Local bookstore
When Rainbow Rowell's newest novel came out I had to drop everything and read it, and I almost succeeded in reading it all in a whirl-wind if it weren't for my pesky job. (I've learned my lesson this time. Next time I have a really good book like this, I will definitely be using a sick day to finish it because YOLO)

I wasn't sure what to expect from this book. I knew there was a lot of hype, some of it my own, but I have no idea what it would actually be about. All I know is that I adored her previous novel Fangirl and I liked Eleanor & Park and I'd psyched myself up for this one.

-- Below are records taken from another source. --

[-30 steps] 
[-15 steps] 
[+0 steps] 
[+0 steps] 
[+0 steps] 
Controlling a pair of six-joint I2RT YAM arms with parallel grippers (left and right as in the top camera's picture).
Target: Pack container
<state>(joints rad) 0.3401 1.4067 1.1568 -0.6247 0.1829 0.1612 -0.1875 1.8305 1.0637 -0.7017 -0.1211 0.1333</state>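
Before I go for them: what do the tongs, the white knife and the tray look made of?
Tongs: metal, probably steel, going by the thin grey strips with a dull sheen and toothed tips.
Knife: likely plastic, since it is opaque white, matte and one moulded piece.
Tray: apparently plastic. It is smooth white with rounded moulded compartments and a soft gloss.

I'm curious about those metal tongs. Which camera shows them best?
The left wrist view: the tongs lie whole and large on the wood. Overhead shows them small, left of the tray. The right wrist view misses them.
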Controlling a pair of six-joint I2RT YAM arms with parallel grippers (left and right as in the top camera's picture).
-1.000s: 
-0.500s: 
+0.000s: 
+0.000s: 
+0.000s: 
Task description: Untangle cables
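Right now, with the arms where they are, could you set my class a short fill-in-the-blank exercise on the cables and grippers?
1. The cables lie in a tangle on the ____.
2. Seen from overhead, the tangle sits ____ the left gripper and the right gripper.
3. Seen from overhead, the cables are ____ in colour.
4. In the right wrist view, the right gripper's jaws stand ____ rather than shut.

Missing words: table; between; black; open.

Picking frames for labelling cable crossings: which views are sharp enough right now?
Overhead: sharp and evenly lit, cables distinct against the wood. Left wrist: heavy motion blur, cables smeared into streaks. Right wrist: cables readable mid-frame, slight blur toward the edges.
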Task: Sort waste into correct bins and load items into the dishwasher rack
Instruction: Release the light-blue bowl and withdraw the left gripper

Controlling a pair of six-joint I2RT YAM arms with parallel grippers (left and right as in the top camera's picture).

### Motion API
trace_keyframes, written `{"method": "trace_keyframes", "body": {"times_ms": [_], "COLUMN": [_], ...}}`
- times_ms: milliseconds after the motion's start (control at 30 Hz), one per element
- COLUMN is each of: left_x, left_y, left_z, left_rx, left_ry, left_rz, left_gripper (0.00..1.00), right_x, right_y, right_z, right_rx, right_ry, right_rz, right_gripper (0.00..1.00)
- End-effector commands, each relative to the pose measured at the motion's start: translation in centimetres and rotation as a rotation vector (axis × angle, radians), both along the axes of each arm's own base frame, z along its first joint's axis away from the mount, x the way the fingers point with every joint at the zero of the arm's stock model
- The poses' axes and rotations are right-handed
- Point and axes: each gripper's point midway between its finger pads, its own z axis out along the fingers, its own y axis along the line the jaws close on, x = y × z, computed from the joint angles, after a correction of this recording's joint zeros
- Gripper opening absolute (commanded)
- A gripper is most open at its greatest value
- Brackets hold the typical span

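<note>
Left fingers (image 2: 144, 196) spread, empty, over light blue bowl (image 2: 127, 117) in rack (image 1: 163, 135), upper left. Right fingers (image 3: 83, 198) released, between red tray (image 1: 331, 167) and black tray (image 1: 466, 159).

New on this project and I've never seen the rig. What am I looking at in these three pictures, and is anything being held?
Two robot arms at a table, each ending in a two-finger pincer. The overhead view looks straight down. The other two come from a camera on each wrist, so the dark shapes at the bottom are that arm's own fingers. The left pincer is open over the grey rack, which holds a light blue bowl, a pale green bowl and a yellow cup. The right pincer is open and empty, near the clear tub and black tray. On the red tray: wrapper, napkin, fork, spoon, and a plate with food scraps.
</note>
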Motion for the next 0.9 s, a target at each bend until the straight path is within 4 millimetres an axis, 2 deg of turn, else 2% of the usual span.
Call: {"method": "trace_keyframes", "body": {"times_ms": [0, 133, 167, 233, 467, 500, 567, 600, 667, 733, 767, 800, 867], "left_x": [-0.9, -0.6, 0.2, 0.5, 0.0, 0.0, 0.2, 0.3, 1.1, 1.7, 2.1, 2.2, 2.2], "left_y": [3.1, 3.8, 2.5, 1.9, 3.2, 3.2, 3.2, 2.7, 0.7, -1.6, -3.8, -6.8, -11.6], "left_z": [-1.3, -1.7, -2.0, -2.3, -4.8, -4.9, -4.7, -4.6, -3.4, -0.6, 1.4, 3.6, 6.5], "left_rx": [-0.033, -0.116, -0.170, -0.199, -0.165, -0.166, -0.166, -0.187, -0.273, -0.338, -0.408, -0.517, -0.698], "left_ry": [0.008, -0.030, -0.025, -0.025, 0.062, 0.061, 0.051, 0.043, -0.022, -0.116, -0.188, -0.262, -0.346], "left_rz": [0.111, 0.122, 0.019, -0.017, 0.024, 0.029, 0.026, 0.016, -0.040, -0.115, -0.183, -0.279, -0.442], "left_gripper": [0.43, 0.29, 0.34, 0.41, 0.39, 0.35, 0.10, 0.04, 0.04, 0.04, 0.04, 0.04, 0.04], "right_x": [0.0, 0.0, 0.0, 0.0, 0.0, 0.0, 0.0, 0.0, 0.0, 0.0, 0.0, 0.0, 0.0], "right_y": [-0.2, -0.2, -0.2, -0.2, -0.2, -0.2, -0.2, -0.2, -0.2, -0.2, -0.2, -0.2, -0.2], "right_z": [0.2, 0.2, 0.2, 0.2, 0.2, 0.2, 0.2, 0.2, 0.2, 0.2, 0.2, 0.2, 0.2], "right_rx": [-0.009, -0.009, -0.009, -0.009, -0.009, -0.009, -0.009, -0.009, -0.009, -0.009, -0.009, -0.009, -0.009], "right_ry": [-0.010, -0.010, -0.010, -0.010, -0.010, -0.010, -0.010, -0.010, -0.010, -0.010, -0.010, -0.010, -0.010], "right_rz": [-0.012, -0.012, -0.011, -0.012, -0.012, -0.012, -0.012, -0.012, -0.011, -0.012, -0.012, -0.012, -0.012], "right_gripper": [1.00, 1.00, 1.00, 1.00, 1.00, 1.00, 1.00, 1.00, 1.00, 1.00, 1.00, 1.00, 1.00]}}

Georgie McCool (yes, that's her name) is a sitcom writer who works along-side her best friend and long time writing partner when their dream project is finally - at long last - green-lighted. The week before Christmas. Christmas: when Georgie and her family had previous plans to visit her mother-in-law in Omaha (somewhere in middle America [which isn't on any "Landline" inspired playlists from what I've seen, but I think it should be]) with her husband and adorable young daughters.
Plans are shifted. Her family leaves the next day without her as Georgie makes plans to stay the week at work, writing new scripts. Her family leaves on less than happy terms, but Georgie decides to push through it at first. But it's not as easy as she thinks. She has so much trouble concentrating on her work and worrying over her marriage that she might as well not be there at all.
Instead of going back home, she stays with her mother - in her childhood bedroom, trying to reach her estranged husband through her old, yellow, garage sale rotary phone. And she does. But rather, not him as she knows him now, but him as he was in 1998, when they were still college sweet-hearts on the verge of breaking up. Georgie is basically given a window to save her marriage by going back into the past.

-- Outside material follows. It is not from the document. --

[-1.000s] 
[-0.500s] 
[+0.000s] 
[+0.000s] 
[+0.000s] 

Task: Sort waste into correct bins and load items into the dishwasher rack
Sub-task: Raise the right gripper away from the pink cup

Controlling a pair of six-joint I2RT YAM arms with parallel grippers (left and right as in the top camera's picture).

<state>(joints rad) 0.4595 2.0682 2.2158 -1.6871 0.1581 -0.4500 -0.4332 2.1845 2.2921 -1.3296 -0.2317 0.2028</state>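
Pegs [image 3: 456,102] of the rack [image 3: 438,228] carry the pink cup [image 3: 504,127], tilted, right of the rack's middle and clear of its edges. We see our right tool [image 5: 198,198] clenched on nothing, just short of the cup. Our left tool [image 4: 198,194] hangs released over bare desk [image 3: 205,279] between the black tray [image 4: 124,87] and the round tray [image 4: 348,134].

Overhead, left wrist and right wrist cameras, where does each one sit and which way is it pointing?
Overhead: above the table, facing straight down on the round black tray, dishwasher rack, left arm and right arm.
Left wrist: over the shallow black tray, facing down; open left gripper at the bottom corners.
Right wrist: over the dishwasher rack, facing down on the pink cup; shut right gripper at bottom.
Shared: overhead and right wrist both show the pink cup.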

This could easily be written off as the script for a cheesy ABC or Hallmark original movie; it seems like it's pure fluff. And while certainly it isn't high-brow in concept, there is so much depth if you dig a little deeper. Who hasn't wanted to be given a chance to go back and revive something from our pasts - especially when you're in a relationship that's crumbling. Who hasn't looked up from where they stood and thought "What if I could go back to the beginning and do something different? Would it have made a difference now?" And at a certain stage in our lives, we all think fondly of the times when we were a little cuter, the music was better, and we didn't dwell on the consequences - for Georgie that was 1998.
Maybe this magic phone was real or fantasy within the narrative. You could think of it as a touch of whimsy or a nearly-middle-aged woman fantasizing about wish-fulfillment - and momentarily not knowing the difference. I wouldn't call her "crazy" - when our relationships are on the rocks, we aren't always lucid. That's all there is to it.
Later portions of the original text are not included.